Member of the Provincial Assembly of the Punjab
- In office 15 August 2018 – 14 January 2023
- Constituency: PP-99 Faisalabad-III

Personal details
- Born: 10 February 1954 (age 72) Faisalabad, Punjab, Pakistan
- Party: AP (2025-present)
- Other political affiliations: IPP (2023-2025) IND (2022-2023) PTI (2016–2022) IND (2013-2016) PML(Q) (2002–2013) PMLN (1997–2002) PPP (1988–1997)

= Chaudhry Ali Akhter Khan =

Pakistani politician

Chaudhry Ali Akhter Khan (born 10 February 1954) is a Pakistani politician who had been a member of the Provincial Assembly of the Punjab from August 2018 till January 2023.

==Political career==

He first contested as an independent in the 1993 Pakistani general election on MPA seat from PP-46 Faisalabad but was defeated. He had got 1503 votes in that election.

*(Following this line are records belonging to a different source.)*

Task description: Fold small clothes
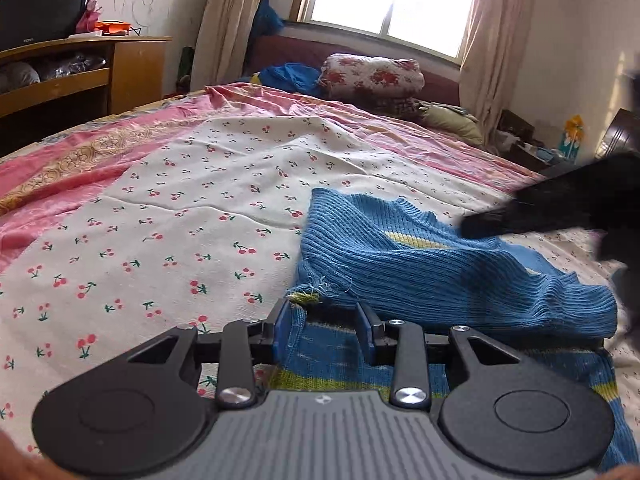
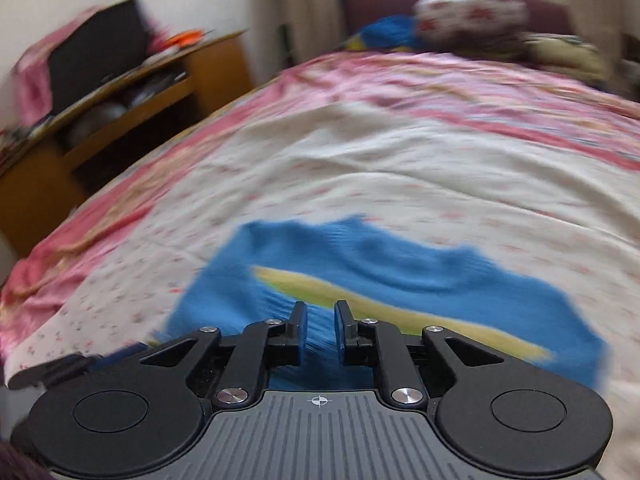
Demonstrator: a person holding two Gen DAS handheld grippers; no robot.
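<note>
The left gripper [image 1: 323, 322] has its jaws apart, with the frayed edge of one blue knitted garment [image 1: 420, 276] lying between them, unpinched. The right gripper [image 2: 320, 330] hovers over it, jaws narrowly parted on nothing. The garment lies partly folded on the cherry-print sheet [image 1: 168, 216], one floral bundle [image 1: 372, 74] beyond.

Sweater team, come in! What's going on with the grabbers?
Left gripper fingers apart, sweater edge between. Right gripper slightly open above it. Nothing in the way.
</note>
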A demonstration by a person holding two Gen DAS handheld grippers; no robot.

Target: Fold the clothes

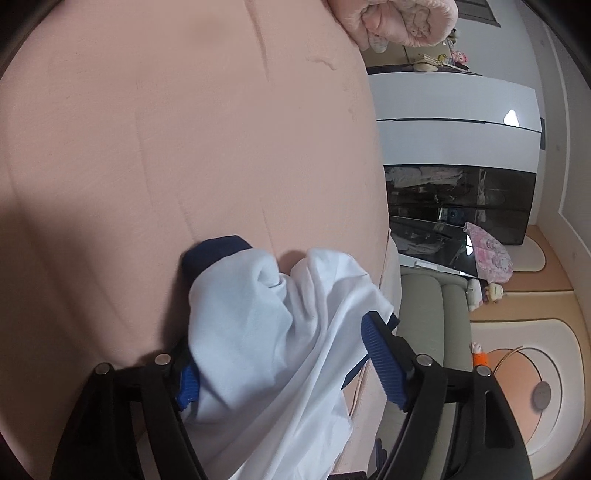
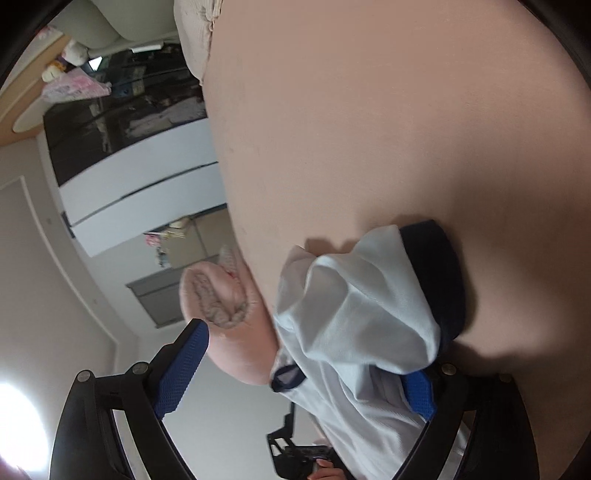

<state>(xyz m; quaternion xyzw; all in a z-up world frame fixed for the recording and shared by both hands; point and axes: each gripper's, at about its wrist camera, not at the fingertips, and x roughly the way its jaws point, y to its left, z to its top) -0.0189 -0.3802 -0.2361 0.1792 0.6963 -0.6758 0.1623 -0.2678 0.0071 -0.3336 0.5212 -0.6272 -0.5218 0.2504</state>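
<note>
Lying bunched on pink bed (image 1: 184, 129), white shirt (image 1: 266, 332) with navy cuff (image 1: 214, 254) runs forward between both grippers. Left gripper (image 1: 280, 365) spread, cloth draped across gap, pads not pressing. Right gripper (image 2: 295, 369) likewise spread, shirt against one pad only.

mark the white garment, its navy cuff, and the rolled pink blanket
white garment (image 1: 258, 332), left wrist view, on the bunched white fabric.
navy cuff (image 1: 214, 254), left wrist view, on the dark band at the sleeve end.
rolled pink blanket (image 1: 399, 18), left wrist view, on its rolled end.
</note>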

He again contested as an independent in the 2002 Pakistani general election on MPA seat from PP-55 Faisalabad but was defeated. He had got 2403 votes in that election.

He again contested on the ticket of Pakistan Muslim League (Q) in the 2013 Pakistani general election on MPA seat from PP-62 Faisalabad but was defeated by Raza Nasrullah Ghumman of PMLN. Raza Nasrullah got 53,520 Votes and won by a heavy margin.

He was elected to the Provincial Assembly of the Punjab as a candidate of Pakistan Tehreek-e-Insaf from Constituency PP-99 (Faisalabad-III) in the 2018 Pakistani general election.

In 2023, Ali Akhter quit Pakistan Tehreek-e-Insaf by levelling serious corruption allegation on former Prime Minister of Pakistan Imran Khan while addressing a press conference along with former MPA's Muhammad Waris Aziz, Shakeel Shahid, Rana Zahid Mahmood and Rana Israr Ahmad.

He contested on the ticket of Istehkam-e-Pakistan Party in the 2024 Pakistani general election on MPA seat from PP-106 Faisalabad but was defeated by Rai Ahsan Kharal of PTI. Rai Ahsan Kharal got 65,989 votes and defeated Ali Akhter by a heavy margin of 35,459 votes.